61 M.J. 776, 2005 CCA LEXIS 313, 2005 WL 2622796
CourtUnited States Air Force Court of Criminal Appeals
DecidedSeptember 15, 2005
DocketACM 35397
StatusPublished
Cited by6 cases

This text of 61 M.J. 776 (United States v. Pena) is published on Counsel Stack Legal Research, covering United States Air Force Court of Criminal Appeals primary law. Counsel Stack provides free access to over 12 million legal documents including statutes, case law, regulations, and constitutions.

Bluebook
United States v. Pena, 61 M.J. 776, 2005 CCA LEXIS 313, 2005 WL 2622796 (afcca 2005).

Opinion

OPINION OF THE COURT

SMITH, Judge:

Consistent with his pleas, the appellant was found guilty of several sex-related offenses that occurred over a three-year period. Apart from a single charge of attempted indecent assault, in violation of Article 80, UCMJ, 10 U.S.C. § 880, the appellant’s misconduct was detailed in 15 separate specifications that alleged violations of Article 134, UCMJ, 10 U.S.C. § 934. A military judge sitting as a general court-martial sentenced him to a dishonorable discharge, confinement for 1 year, and reduction to E-l. The convening authority approved the sentence as adjudged.

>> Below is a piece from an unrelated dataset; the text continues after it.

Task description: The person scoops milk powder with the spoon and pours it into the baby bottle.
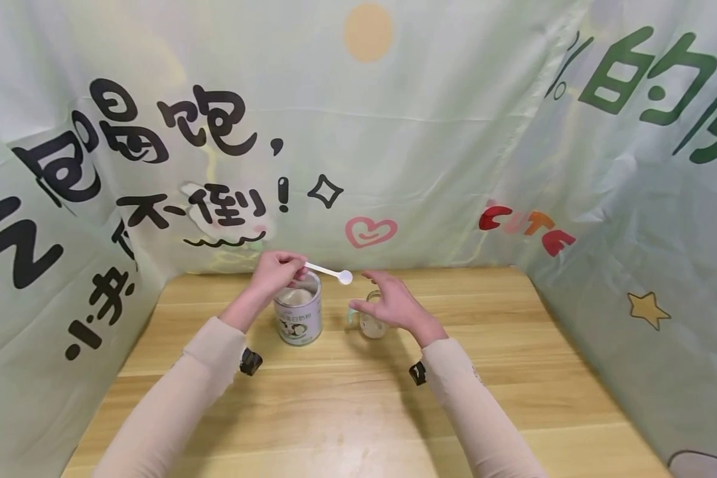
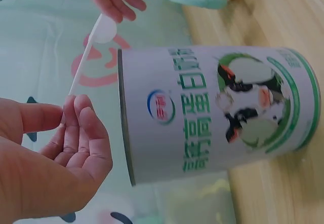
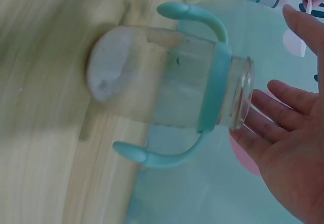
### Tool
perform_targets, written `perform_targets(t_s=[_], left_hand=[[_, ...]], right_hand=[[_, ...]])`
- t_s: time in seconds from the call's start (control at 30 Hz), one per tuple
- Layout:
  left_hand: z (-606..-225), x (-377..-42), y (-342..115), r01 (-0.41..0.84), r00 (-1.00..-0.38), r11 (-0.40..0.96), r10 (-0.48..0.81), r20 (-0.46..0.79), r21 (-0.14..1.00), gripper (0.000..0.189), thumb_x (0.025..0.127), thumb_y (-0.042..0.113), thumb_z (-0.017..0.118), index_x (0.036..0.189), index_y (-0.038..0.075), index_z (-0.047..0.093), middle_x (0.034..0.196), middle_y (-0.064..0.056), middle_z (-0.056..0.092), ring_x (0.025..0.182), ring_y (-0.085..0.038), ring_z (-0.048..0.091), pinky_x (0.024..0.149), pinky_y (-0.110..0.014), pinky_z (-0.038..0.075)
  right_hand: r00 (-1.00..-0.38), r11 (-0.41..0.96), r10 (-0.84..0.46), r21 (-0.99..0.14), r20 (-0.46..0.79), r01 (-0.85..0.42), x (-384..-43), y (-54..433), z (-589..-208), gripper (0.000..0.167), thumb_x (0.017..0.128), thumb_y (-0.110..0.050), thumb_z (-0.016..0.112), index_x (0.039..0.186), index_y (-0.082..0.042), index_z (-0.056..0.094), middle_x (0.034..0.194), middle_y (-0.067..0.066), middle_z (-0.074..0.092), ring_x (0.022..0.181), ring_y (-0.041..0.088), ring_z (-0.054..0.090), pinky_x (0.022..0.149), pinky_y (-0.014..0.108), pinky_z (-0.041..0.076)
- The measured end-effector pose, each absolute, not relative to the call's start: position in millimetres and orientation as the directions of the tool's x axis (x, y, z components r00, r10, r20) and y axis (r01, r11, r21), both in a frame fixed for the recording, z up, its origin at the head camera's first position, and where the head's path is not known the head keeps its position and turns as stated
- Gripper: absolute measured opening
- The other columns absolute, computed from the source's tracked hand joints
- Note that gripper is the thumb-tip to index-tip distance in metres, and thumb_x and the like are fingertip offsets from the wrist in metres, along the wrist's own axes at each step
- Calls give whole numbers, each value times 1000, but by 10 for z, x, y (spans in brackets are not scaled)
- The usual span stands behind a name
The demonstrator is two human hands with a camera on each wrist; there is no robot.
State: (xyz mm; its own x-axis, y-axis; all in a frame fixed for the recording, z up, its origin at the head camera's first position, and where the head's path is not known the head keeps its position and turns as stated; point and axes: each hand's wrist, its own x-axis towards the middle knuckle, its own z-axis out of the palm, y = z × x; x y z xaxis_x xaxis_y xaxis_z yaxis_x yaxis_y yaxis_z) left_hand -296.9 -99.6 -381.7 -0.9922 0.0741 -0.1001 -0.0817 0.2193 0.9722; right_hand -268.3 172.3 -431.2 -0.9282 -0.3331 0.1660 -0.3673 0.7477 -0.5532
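Observation:
My left hand (image 1: 277,271) pinches the end of a white measuring scoop (image 1: 346,277) between thumb and fingers, above an opened milk powder tin (image 1: 299,322). The scoop's handle points right, and its small round bowl hangs in the air between the tin and a clear baby bottle (image 1: 373,326). Pale powder shows inside the tin. In the right wrist view, the uncapped bottle (image 3: 167,82) stands upright, with two mint-green handles and white powder at its bottom. My right hand (image 3: 296,143) has its fingers spread right at the bottle's mouth, holding nothing.
The wooden table (image 1: 346,411) backs onto a printed cloth (image 1: 442,159), which also rises on the left and right sides. Tin and bottle stand side by side near the table's far edge, a small gap between them. A dark camera (image 1: 251,362) sits at the left wrist.

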Motion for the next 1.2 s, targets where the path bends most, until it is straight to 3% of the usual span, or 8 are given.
perform_targets(t_s=[0.23, 0.63, 0.87, 1.07, 1.2], left_hand=[[-3811, -2966, -1182, -91, -994, 216, 39, -101, 972, 30, 105, 9, 59, 129, -8, 68, 85, 1, 74, 72, -5, 69, 67, -20, 59], [-3801, -2903, -1461, -83, -997, 238, -11, -83, 968, 30, 105, 8, 59, 128, -7, 68, 100, -14, 78, 73, -6, 69, 72, -23, 62], [-3801, -2888, -1568, -90, -996, 246, -26, -86, 965, 31, 105, 8, 59, 130, -9, 66, 94, -9, 77, 75, -8, 70, 69, -20, 60], [-3815, -2860, -1633, -74, -997, 269, -37, -66, 960, 29, 105, 8, 59, 126, -10, 68, 101, -17, 77, 74, -8, 71, 68, -20, 60], [-3840, -2838, -1678, -41, -999, 295, -39, -31, 955, 29, 104, 6, 59, 124, -13, 68, 84, -4, 76, 71, -6, 69, 70, -23, 61]], right_hand=[[-930, 739, -335, -570, 151, -359, -2700, 1579, -4271, 85, 89, -53, 80, 154, -6, 50, 157, 14, 54, 144, 35, 53, 120, 52, 44], [-914, 711, -377, -585, 152, -390, -2747, 1313, -4304, 87, 88, -53, 81, 155, -8, 50, 156, 13, 56, 143, 34, 54, 119, 52, 45], [-912, 709, -385, -586, 144, -392, -2750, 1197, -4307, 93, 86, -60, 80, 157, -9, 48, 157, 11, 55, 143, 32, 55, 118, 52, 46], [-905, 709, -401, -577, 143, -405, -2756, 1113, -4306, 92, 87, -58, 81, 157, -10, 47, 156, 13, 55, 142, 33, 56, 117, 52, 47], [-898, 704, -414, -571, 151, -421, -2772, 1068, -4317, 91, 87, -57, 81, 156, -8, 48, 155, 15, 56, 140, 34, 57, 116, 52, 47]])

In an issue of first impression for this Court, the appellant challenges his release from confinement under the Mandatory Supervised Release (MSR) program. He challenges both the legality of MSR and its application in his ease. Finding no error, we affirm the findings and sentence.

Background

The appellant’s minimum release date from confinement was 22 June 2003. His maximum release was 2 September 2003. On 21 February 2003, the Air Force Clemency and Parole Board (AFC & PB) notified the appellant he had been denied clemency and parole, but advised him that the AFC & PB was directing MSR upon his minimum release date. The term of mandatory supervision was to run from 22 June 2003 to 2 September 2003. The appellant was released from confinement on 22 June 2003.

The appellant filed a writ of mandamus with this Court on 14 July 2003, asking for his release from the MSR program and an adjustment to the effective date of his placement on appellate leave. The Writ raised four issues, in substance the same issues raised now on appeal under Article 66, UCMJ, 10 U.S.C. § 866.1 Citing Clinton v. [778]*778Goldsmith, 526 U.S. 529, 119 S.Ct. 1538, 143 L. Ed.2d 720 (1999), on 14 August 2003 we held that this Court did not have jurisdiction to grant the requested relief. United States v. Pena, ACM 35397, Misc. Dkt. No. 2003-04 (14 Aug 2003) (unpub. op.). On 9 September 2003, the Court of Appeals for the Armed Forces denied the appellant’s writ-appeal petition. United States v. Pena, 59 M.J. 135 (C.A.A.F.2003).

Jurisdiction to Consider MSR

The threshold issue is whether we have jurisdiction on questions concerning MSR, or whether the program is an administrative consequence beyond the scope of our Article 66(c), 10 U.S.C. § 866(c), review authority. We possess “no ... authority over actions administering sentences of military prisoners.” United States v. Towns, 52 M.J. 830, 833 (A.F.Ct.Crim.App.2000), aff'd, 55 M. J. 361 (C.A.A.F.2001). Further, “[a]s an Article I Court, and thus a creature of Congress, we cannot be certain that we were intended to oversee the conduct of prison affairs at any institution wherein a post-conviction military prisoner is housed, and nothing in our search of our statutory charter or precedent suggests that we were.” United States v. Haymaker, 46 M.J. 757, 760 (A.F.Ct.Crim.App.1997), aff'd, 50 M.J. 127 (C.A.A.F.1998).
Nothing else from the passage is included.